- **Exercise**
Write out the following listing's lines from the one with "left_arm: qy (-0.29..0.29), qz" to the one with "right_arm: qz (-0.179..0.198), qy", exactly, with both included and no others.

- **Available data**
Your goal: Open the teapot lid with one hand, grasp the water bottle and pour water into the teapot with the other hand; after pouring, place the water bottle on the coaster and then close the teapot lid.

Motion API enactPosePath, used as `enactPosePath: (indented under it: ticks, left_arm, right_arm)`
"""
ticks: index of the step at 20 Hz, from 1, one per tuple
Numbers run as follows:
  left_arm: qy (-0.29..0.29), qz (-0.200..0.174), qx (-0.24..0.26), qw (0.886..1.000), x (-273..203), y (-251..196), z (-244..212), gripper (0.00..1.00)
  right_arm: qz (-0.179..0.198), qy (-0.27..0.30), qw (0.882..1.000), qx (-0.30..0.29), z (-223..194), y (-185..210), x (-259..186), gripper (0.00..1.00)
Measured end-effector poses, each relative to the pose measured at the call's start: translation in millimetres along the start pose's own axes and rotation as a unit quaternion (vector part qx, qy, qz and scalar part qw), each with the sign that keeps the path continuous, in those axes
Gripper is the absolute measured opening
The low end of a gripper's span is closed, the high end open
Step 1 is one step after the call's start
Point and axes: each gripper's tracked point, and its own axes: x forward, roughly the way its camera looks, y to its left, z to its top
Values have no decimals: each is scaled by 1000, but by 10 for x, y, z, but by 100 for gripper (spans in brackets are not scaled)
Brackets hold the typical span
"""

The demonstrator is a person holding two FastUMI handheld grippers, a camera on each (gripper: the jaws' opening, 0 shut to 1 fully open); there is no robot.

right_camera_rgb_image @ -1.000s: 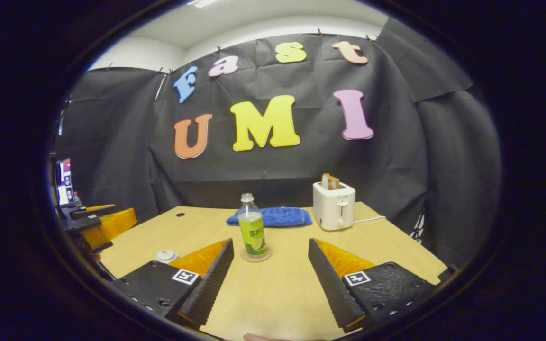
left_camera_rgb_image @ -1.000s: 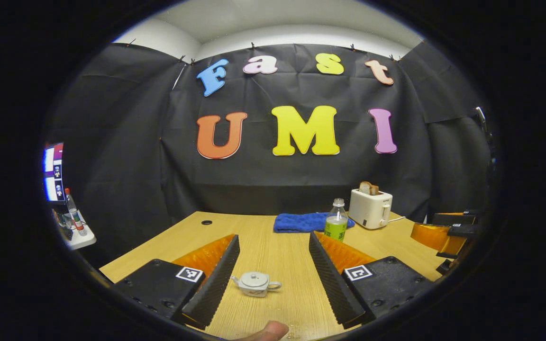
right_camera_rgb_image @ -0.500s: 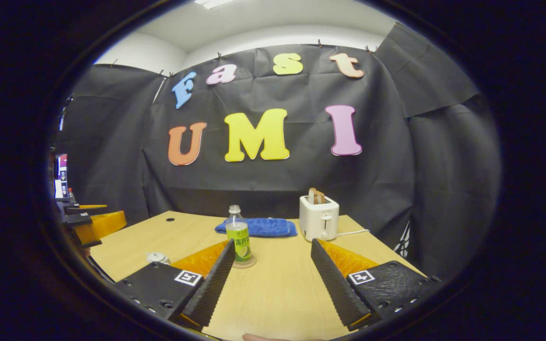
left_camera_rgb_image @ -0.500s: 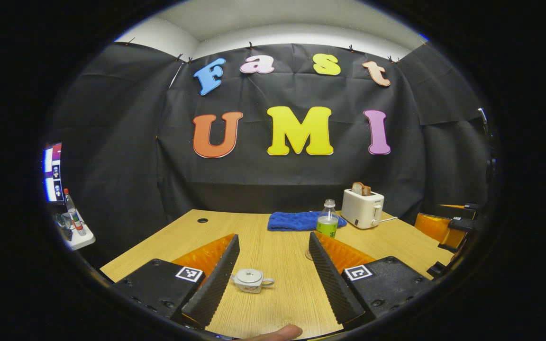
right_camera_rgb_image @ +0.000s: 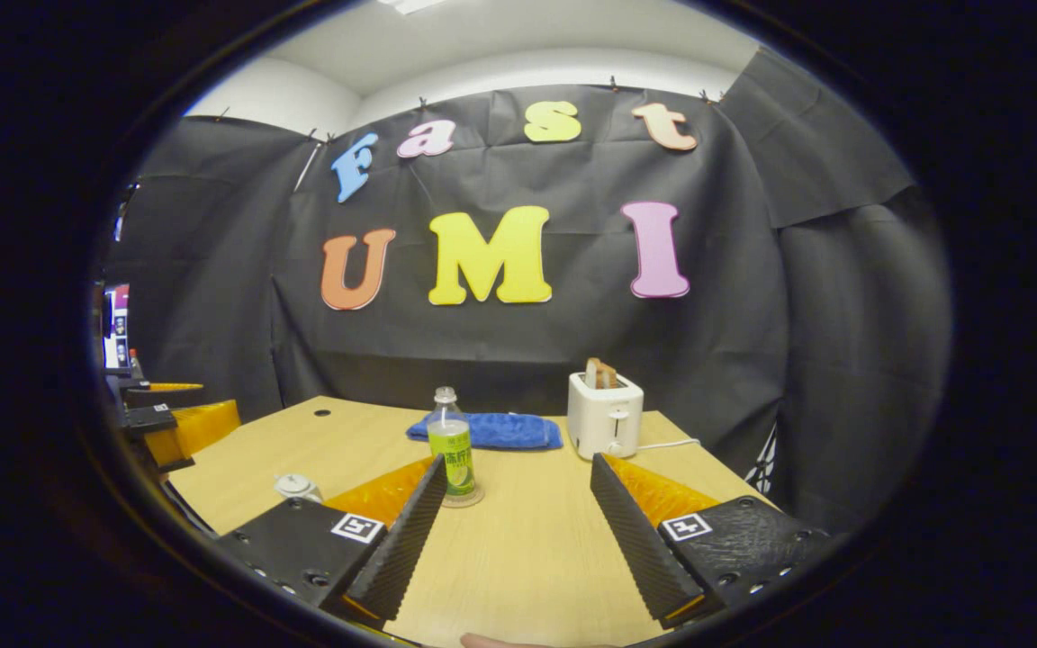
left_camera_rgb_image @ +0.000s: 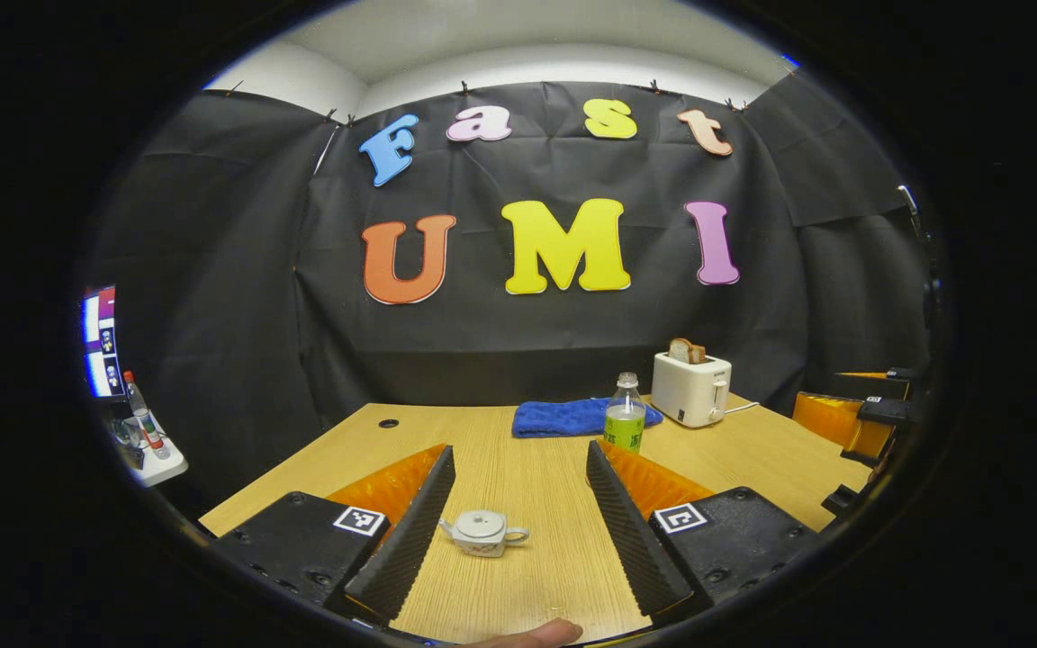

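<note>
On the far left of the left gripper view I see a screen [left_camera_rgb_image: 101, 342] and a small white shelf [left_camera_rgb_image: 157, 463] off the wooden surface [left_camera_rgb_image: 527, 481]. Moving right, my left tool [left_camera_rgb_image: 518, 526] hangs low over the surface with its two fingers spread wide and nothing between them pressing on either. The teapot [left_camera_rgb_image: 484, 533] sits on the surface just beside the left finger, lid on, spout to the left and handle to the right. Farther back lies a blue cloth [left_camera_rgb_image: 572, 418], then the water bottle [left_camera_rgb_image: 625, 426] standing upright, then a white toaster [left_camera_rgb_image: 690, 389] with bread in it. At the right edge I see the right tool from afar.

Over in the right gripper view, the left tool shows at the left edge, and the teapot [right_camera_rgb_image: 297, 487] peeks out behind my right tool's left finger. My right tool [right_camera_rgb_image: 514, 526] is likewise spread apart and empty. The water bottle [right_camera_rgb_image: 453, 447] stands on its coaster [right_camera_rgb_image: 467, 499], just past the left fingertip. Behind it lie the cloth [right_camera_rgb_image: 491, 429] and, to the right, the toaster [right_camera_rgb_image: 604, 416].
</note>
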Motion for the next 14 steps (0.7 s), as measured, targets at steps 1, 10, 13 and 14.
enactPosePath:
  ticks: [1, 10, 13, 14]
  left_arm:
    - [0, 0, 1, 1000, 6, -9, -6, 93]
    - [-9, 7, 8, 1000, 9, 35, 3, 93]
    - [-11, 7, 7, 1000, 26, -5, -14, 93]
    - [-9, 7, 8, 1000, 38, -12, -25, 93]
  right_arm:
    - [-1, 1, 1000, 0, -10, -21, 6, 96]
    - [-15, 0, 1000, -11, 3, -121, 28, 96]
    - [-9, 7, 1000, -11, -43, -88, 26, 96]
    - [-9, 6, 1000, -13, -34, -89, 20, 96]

- **Finished task**
  left_arm: qy (-0.29..0.29), qz (-0.200..0.174), qx (-0.24..0.26), qw (0.886..1.000), x (-273..203), y (-251..196), z (-244..212), gripper (0.00..1.00)
  right_arm: qz (-0.179..0.198), qy (-0.27..0.30), qw (0.882..1.000), qx (-0.30..0.29), z (-223..194), y (-185..210), x (-259..186), gripper (0.00..1.00)

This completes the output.